One of its prominent features was the Aerial Walks, a sort of sliding rail where riders descended a curving track on three-wheel carts. The same year, the French also opened Belleville Mountain, the first coaster with cars that locked into the tracks.
Crossing the Ocean
Roller coasters didn’t make it to the U.S. until half a century later. Pennsylvania’s Mauch Chunk Switchback Railroad was possibly the first one of sorts. While the Mauch Chunk train was originally used to haul coal down a steep hill, it soon became obvious people were intrigued by it. By 1844, the railroad was offering passenger rides down the mountain at hair-raising speeds of up to 50 miles per hour.
Then in 1884, magic happened–America’s first proper roller coaster opened at Coney Island. Though inspired by the Mauch Chunk Railroad, the coaster traveled at just six miles per hour down a 600-foot-long one-way track. The ride cost only one nickel, but it was so popular that it earned its designer, LaMarcus Adna Thompson, a whopping $600 a day.
Less than a year later, oval complete-circuit rides became the norm, and by 1886, the first coaster dark tunnels with painted scenery were already making an appearance.
Unsurprisingly, Coney Island is also where the first major roller coaster accident was recorded.
By the early 1900s, roller coasters were in the midst of their golden age, with over 2000 sprouting all over the country. Coney Island’s Rough Riders coaster—which had a driver and an electric motor—was a very popular attraction until the fateful 1915 summer day in which the accident occurred.
The accident, which happened when the cart took a turn at a very high speed, made the headlines.
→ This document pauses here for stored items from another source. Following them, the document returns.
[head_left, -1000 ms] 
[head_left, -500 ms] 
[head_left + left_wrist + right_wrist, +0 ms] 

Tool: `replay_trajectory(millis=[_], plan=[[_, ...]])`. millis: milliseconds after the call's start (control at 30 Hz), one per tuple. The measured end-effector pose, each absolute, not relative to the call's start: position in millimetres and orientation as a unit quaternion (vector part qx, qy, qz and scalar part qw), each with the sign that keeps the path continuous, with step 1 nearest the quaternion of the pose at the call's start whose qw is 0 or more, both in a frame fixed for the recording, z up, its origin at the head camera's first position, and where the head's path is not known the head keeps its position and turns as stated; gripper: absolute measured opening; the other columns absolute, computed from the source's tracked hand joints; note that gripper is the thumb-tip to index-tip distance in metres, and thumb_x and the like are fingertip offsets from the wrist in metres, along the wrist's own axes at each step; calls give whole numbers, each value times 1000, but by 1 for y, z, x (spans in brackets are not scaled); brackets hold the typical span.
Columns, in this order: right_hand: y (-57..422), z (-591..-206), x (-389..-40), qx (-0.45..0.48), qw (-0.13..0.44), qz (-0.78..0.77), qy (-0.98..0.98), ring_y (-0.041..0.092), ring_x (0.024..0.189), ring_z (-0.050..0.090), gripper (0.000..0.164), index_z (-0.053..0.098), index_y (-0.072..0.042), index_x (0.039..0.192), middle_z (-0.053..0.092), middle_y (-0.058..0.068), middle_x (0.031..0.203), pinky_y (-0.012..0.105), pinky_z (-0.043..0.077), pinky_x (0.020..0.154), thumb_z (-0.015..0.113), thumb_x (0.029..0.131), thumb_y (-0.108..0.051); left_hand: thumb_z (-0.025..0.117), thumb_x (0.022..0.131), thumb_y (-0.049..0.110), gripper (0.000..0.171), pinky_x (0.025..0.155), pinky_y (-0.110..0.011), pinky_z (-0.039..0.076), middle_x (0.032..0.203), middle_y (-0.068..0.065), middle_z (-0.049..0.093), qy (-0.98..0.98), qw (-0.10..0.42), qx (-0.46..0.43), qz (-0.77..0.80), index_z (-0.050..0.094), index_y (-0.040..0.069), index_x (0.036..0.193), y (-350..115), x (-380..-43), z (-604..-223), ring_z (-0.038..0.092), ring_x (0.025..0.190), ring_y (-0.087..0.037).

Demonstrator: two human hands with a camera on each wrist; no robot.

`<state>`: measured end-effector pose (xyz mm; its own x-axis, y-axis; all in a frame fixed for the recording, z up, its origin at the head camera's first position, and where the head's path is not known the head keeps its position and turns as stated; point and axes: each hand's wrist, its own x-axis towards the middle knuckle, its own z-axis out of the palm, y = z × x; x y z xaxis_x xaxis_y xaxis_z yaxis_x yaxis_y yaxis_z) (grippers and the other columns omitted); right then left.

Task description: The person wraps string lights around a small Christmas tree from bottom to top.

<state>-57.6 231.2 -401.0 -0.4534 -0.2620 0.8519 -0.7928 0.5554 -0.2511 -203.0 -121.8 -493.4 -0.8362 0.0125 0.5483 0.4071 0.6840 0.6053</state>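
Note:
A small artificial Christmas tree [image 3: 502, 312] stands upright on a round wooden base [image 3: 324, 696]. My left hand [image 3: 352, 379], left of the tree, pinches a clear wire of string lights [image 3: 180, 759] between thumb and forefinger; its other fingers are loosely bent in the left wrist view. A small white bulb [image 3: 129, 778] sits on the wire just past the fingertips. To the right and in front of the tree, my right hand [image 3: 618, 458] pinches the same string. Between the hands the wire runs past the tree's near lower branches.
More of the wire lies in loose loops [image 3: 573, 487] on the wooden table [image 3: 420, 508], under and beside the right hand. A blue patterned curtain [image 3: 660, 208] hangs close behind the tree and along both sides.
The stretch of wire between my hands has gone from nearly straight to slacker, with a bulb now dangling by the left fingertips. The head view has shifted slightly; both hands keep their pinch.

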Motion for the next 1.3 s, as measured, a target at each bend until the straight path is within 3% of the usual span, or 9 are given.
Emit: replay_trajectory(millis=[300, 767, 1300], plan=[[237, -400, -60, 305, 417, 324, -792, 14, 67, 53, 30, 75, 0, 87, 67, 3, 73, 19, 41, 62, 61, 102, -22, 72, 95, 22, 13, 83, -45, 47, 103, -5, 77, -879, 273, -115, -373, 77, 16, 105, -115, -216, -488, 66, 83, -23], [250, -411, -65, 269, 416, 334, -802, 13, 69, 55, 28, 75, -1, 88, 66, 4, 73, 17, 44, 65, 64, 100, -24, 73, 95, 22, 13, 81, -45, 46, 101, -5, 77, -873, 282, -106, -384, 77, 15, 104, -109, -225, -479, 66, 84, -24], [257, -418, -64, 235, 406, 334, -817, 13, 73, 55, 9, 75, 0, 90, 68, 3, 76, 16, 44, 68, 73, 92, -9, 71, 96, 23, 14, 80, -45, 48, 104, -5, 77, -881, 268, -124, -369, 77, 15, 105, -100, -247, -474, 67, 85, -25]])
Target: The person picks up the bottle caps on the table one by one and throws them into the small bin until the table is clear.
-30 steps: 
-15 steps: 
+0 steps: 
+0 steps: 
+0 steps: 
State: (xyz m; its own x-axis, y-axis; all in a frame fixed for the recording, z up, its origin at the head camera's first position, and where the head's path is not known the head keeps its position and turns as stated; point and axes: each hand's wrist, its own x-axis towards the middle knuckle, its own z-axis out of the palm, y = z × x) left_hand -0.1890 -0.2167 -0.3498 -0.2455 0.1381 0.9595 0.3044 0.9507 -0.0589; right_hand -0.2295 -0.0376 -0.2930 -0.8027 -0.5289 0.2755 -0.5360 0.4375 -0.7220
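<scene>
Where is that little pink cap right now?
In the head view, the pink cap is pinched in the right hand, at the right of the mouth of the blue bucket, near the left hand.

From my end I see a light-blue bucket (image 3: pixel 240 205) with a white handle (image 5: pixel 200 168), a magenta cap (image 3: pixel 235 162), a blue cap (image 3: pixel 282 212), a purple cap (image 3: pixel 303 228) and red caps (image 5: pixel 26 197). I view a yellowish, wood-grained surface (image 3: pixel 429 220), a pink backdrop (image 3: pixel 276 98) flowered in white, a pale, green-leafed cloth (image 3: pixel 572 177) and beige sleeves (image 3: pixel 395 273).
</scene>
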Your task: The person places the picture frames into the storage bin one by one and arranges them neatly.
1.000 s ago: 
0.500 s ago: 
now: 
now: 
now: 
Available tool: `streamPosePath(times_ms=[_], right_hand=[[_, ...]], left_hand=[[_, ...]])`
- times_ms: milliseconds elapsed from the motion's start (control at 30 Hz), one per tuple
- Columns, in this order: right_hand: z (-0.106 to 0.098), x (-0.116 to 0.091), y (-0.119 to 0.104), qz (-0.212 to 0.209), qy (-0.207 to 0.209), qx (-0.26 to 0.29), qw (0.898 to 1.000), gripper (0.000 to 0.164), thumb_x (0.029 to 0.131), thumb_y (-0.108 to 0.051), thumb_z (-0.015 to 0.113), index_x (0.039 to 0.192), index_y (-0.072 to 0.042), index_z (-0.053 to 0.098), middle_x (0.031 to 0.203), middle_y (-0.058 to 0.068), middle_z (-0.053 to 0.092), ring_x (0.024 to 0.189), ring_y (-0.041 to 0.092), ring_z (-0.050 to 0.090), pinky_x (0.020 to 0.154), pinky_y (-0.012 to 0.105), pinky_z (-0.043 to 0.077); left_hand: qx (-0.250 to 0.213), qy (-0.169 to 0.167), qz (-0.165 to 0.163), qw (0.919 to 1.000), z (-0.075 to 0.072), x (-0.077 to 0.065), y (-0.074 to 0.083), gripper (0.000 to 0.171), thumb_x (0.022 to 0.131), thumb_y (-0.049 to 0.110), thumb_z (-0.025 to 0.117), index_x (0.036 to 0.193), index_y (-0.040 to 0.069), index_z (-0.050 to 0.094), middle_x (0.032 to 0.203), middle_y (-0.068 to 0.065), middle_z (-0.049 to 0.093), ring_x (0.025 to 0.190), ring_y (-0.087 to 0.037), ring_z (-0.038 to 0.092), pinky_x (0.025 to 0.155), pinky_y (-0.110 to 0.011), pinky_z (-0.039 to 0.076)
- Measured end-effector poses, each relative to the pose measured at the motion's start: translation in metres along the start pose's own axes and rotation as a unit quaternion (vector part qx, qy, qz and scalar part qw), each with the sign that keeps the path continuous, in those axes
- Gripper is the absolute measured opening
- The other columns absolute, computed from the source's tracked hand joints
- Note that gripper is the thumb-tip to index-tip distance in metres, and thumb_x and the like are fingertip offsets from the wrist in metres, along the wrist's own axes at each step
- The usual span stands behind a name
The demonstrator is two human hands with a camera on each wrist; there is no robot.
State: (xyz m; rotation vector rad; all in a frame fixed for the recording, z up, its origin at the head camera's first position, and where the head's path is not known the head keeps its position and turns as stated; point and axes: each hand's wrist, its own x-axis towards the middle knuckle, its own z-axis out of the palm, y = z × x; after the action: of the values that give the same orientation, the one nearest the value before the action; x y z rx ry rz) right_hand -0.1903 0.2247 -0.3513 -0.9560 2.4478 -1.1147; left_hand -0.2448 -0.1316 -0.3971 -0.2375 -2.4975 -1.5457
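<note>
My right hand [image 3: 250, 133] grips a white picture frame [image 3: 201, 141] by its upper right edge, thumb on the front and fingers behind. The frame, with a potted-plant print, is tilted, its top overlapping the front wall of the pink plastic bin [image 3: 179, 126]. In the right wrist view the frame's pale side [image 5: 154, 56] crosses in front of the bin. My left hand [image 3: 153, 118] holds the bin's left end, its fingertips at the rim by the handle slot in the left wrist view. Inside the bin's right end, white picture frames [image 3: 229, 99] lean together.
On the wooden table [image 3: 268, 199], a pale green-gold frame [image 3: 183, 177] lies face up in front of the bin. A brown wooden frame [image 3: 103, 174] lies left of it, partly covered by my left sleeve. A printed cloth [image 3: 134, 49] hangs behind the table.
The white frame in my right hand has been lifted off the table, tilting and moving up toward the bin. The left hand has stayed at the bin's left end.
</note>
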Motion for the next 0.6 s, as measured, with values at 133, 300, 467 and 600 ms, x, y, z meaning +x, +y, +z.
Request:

The New York Times reported: “Rough Rider car upsets 30 feet in air, hurling three persons into street crowd.” Of the six people in the cart, three died and one was injured. A woman and her four-year-old son survived by holding on to the wrecked car’s handrail.
Then, there was the Derby Racer coaster at Revere Beach, Massachusetts, which between 1911 and 1936 accumulated the most abysmal safety record in the history of roller coasters. After two passengers, including the company’s treasurer, lost their lives on the Derby Racer, the company installed safety restraints in the passenger cars. Though, this didn’t seem to help much, as passengers kept falling off in 1917, 1923, and 1929. The coaster finally closed in 1936.
When Disneyland’s Matterhorn Bobsleds opened in 1959, they became the first steel coasters in the world to have a tubular track. But other coasters were already using steel even before then—The Little Dipper in Memphis Kiddie Parks, Ohio, has been continuously operating since 1952.
By the 1970s, roller coasters were introducing inversions, vertical loops, interlocking loops, and underwater tunnels. In 1979, the wooden roller coaster The Beast opened at Kings Island amusement park in Ohio. With a 7,359 foot-long track, it still remains the world’s longest wooden roller coaster.
The 80s and 90s were decades of extremes: Japan opened Dangait: the world’s first coaster with stand-up trains. Australia built Tower of Terror II, the first coaster to reach a speed of 100 mph. And the U.S. launched Medusa: the first floorless coaster.
What’s next for roller coasters? Well, the sky is the limit for the ultimate scream machines. Literally.